Cabal is not afraid to criticize her own party and the government of Iván Duque. She recognizes the mistakes of the political project she also represents and of the president she supports.

“You were not elected to please your detractors and adversaries. You were elected because a majority believed in your campaign proposals. Now, what happened to Duque? He ended up not picking up President Uribe’s legacy on key issues.”

“This government, as well as many others in Latin America, lacked the forcefulness we wanted”, insists María Fernanda Cabal. “It failed to open the floodgate for the economy to move and I resent very much that this government has not reduced the size of the state.”

“The fiscal burden is paid by the poor who pay taxes in this country,” she continued. “The business people are paying up to the neck, and the unemployed who are living in poverty.”

Former President Álvaro Uribe, who remains the most important figure on the Colombian right-wing, has long embraced proposals that could be described as socialist. Cabal recognizes and criticizes them. “I see a President Uribe anxious to give a break to the popular class and the middle class.”

“I see President Uribe more with the need to protect Colombians than to turn the state into a socialist one, but the limits between his desire to protect and a socialist policy, end up diluted,” she explains. “We need to open the economy. Instead of subsidizing everything, we must encourage the generation of wealth”.

In just over a year Colombia will have presidential elections. Given the polarization, the state in which Uribism finds itself, and the survival of the political project of the extreme left with Gustavo Petro, there is a real possibility of dark times ahead. These could be the most important elections for Colombia in years.

Although the Democratic Center seems to have a disturbing leadership crisis, Cabal insists that their candidate in the 2022 election must be the party’s 2014 nominee Óscar Iván Zuluaga, who ended up losing that election to Juan Manuel Santos in a poll that has since been tarnished by well-documented allegations of vote-buying fraud.

In the face of Joe Biden’s government, María Fernanda Cabal recognizes that it was a wise decision to provide Venezuelans with Temporary Protected Status (or TPS). “The regularization of Venezuelans in the United States is a necessity,” she says.

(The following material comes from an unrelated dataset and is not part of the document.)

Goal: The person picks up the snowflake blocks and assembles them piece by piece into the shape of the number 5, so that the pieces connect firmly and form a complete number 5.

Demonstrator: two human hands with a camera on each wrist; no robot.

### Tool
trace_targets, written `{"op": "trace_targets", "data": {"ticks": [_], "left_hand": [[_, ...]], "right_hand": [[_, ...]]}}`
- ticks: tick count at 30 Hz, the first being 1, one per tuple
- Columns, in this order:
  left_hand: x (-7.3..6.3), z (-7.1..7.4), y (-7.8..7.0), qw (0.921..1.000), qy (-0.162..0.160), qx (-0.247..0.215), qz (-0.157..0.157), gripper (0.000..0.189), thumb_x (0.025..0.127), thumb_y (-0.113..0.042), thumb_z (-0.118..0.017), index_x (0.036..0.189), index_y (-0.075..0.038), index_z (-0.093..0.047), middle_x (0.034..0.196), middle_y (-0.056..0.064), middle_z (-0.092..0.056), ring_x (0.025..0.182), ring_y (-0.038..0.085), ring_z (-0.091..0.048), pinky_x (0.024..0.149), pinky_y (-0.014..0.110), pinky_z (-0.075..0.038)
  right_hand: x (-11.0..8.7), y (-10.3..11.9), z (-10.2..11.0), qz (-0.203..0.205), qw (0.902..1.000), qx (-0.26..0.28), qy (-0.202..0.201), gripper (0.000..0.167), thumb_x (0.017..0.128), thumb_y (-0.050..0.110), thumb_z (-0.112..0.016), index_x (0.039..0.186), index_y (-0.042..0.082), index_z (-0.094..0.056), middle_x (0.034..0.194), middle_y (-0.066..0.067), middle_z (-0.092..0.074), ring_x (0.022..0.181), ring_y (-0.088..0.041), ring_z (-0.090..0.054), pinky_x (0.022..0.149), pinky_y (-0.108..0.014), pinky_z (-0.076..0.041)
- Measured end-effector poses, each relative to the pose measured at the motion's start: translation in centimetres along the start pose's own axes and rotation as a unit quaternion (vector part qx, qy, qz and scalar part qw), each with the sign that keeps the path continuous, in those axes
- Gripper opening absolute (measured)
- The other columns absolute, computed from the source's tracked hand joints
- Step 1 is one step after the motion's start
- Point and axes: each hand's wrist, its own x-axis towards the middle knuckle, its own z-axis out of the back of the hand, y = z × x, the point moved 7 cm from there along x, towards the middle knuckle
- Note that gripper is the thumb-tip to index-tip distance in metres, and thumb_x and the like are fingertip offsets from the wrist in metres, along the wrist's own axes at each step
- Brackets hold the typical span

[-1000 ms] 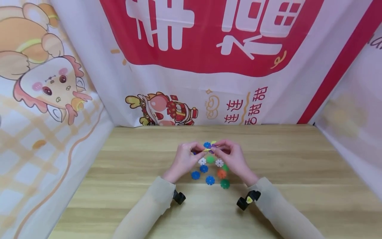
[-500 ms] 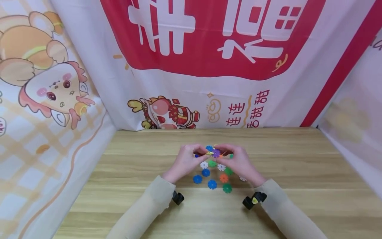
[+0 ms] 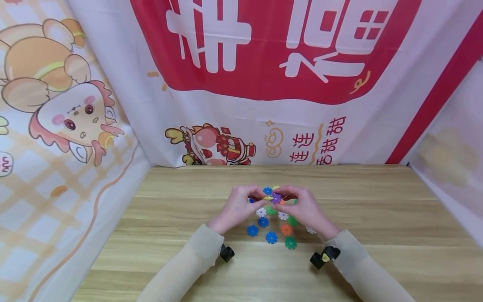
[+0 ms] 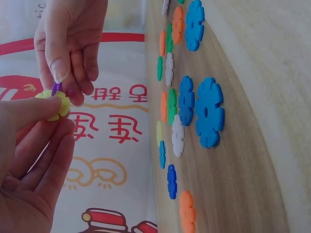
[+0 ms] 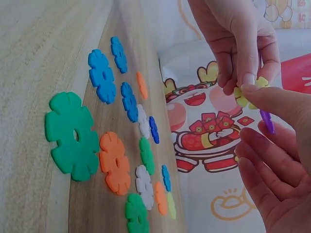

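Between finger and thumb, my left hand (image 3: pixel 237 209) pinches a yellow notched snowflake disc (image 4: pixel 64 108). A purple snowflake disc (image 3: pixel 276 198) is pinched by my right hand (image 3: pixel 307 210), its notched edge meeting the yellow one. In the left wrist view the purple disc stands edge-on, crosswise to the yellow disc. Both hands are raised above the table at the far side of the scattered discs. The right thumb overlaps the yellow disc (image 5: pixel 243 98) in the right wrist view, and part of the purple disc is hidden there.
On the wooden table (image 3: pixel 181 235) lie several loose discs, among them a blue disc (image 3: pixel 271 238), a green disc (image 3: pixel 291 243), an orange disc (image 3: pixel 286 229) and a white disc (image 3: pixel 261 212). A printed cloth (image 3: pixel 211 100) hangs behind the table's far edge.
The purple disc has turned its flat face more towards the head camera. My right fingers have shifted slightly right, uncovering more of it. The whole head view has moved a little.
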Motion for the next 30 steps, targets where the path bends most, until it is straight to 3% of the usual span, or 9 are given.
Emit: {"op": "trace_targets", "data": {"ticks": [5, 8, 12, 16, 21, 26, 30], "left_hand": [[-0.1, -0.2, 0.2, 1.0000, 0.007, 0.001, 0.005, 0.007, 0.093, -0.012, -0.077, 0.099, -0.014, -0.075, 0.097, -0.008, -0.072, 0.087, 0.004, -0.067, 0.079, 0.024, -0.057], [0.0, -0.2, 0.7, 0.9996, 0.026, -0.002, 0.015, 0.016, 0.092, -0.017, -0.078, 0.108, -0.013, -0.074, 0.104, -0.005, -0.073, 0.094, 0.011, -0.069, 0.084, 0.030, -0.057], [-0.2, 1.0, 2.3, 0.9974, 0.043, 0.008, 0.057, 0.032, 0.090, -0.022, -0.081, 0.119, -0.013, -0.072, 0.117, 0.001, -0.072, 0.108, 0.021, -0.067, 0.095, 0.041, -0.053], [-0.7, 2.5, 4.8, 0.9890, 0.063, 0.064, 0.117, 0.038, 0.088, -0.022, -0.083, 0.123, -0.012, -0.072, 0.122, 0.001, -0.070, 0.115, 0.025, -0.063, 0.099, 0.044, -0.050], [-1.5, 2.7, 6.8, 0.9741, 0.116, 0.116, 0.156, 0.044, 0.085, -0.020, -0.085, 0.124, -0.006, -0.071, 0.123, 0.006, -0.069, 0.113, 0.027, -0.062, 0.098, 0.043, -0.050], [-2.0, 1.9, 7.8, 0.9643, 0.152, 0.133, 0.171, 0.042, 0.084, -0.021, -0.086, 0.120, -0.006, -0.072, 0.116, 0.005, -0.069, 0.105, 0.021, -0.062, 0.095, 0.039, -0.051], [-1.7, 1.5, 8.1, 0.9618, 0.164, 0.141, 0.168, 0.036, 0.083, -0.019, -0.087, 0.113, -0.006, -0.074, 0.107, 0.002, -0.067, 0.097, 0.017, -0.060, 0.091, 0.036, -0.052]], "right_hand": [[-0.1, -0.3, 0.0, -0.001, 1.0000, 0.003, -0.001, 0.042, 0.085, 0.032, -0.086, 0.120, 0.013, -0.072, 0.110, 0.005, -0.072, 0.097, -0.017, -0.067, 0.088, -0.054, -0.055], [0.0, -0.7, 0.1, -0.013, 0.9999, 0.001, -0.004, 0.042, 0.085, 0.033, -0.086, 0.120, 0.015, -0.072, 0.110, 0.006, -0.072, 0.098, -0.018, -0.066, 0.089, -0.052, -0.055], [0.1, -1.6, 0.7, -0.043, 0.9989, 0.001, -0.018, 0.043, 0.084, 0.035, -0.087, 0.120, 0.017, -0.073, 0.108, 0.006, -0.072, 0.099, -0.018, -0.066, 0.088, -0.047, -0.055], [0.1, -2.2, 1.5, -0.069, 0.9972, 0.005, -0.029, 0.043, 0.083, 0.034, -0.087, 0.121, 0.020, -0.072, 0.108, 0.005, -0.072, 0.099, -0.020, -0.065, 0.085, -0.043, -0.056], [0.0, -2.5, 2.1, -0.078, 0.9964, 0.011, -0.030, 0.040, 0.084, 0.030, -0.087, 0.120, 0.022, -0.071, 0.109, 0.005, -0.072, 0.099, -0.019, -0.065, 0.085, -0.042, -0.056], [-0.1, -2.6, 2.1, -0.069, 0.9972, 0.018, -0.022, 0.039, 0.084, 0.028, -0.087, 0.119, 0.020, -0.072, 0.109, 0.006, -0.073, 0.098, -0.019, -0.066, 0.086, -0.042, -0.056], [-0.1, -2.8, 2.3, -0.069, 0.9972, 0.014, -0.024, 0.035, 0.085, 0.026, -0.086, 0.117, 0.023, -0.072, 0.109, 0.006, -0.073, 0.097, -0.019, -0.066, 0.085, -0.041, -0.056]]}}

She opposed the Democratic Party’s platform. She supported former President Donald Trump and today is “hopeful that things are not as bad as” she foresees them.

Despite her admiration for the former president, Cabal saves a comment in the face of something Trump should have done:

“President Trump and his team were left lacking an immigration proposal and they had it in their hands. They needed an act of solidarity. That doesn’t mean rewarding an increase in migration, but seeking an amnesty. That would not have looked bad for Trump. It would have given him a more human face than the disfigurement that the media provided of him.”

“I’m concerned about his support for the Green New Deal, which is the environmentalist religion. It’s fascism,” she said about Joe Biden. Other realities also concern her: “Antifa is a clearly fascist group. They are no different from those hordes that Mussolini or Hitler had.”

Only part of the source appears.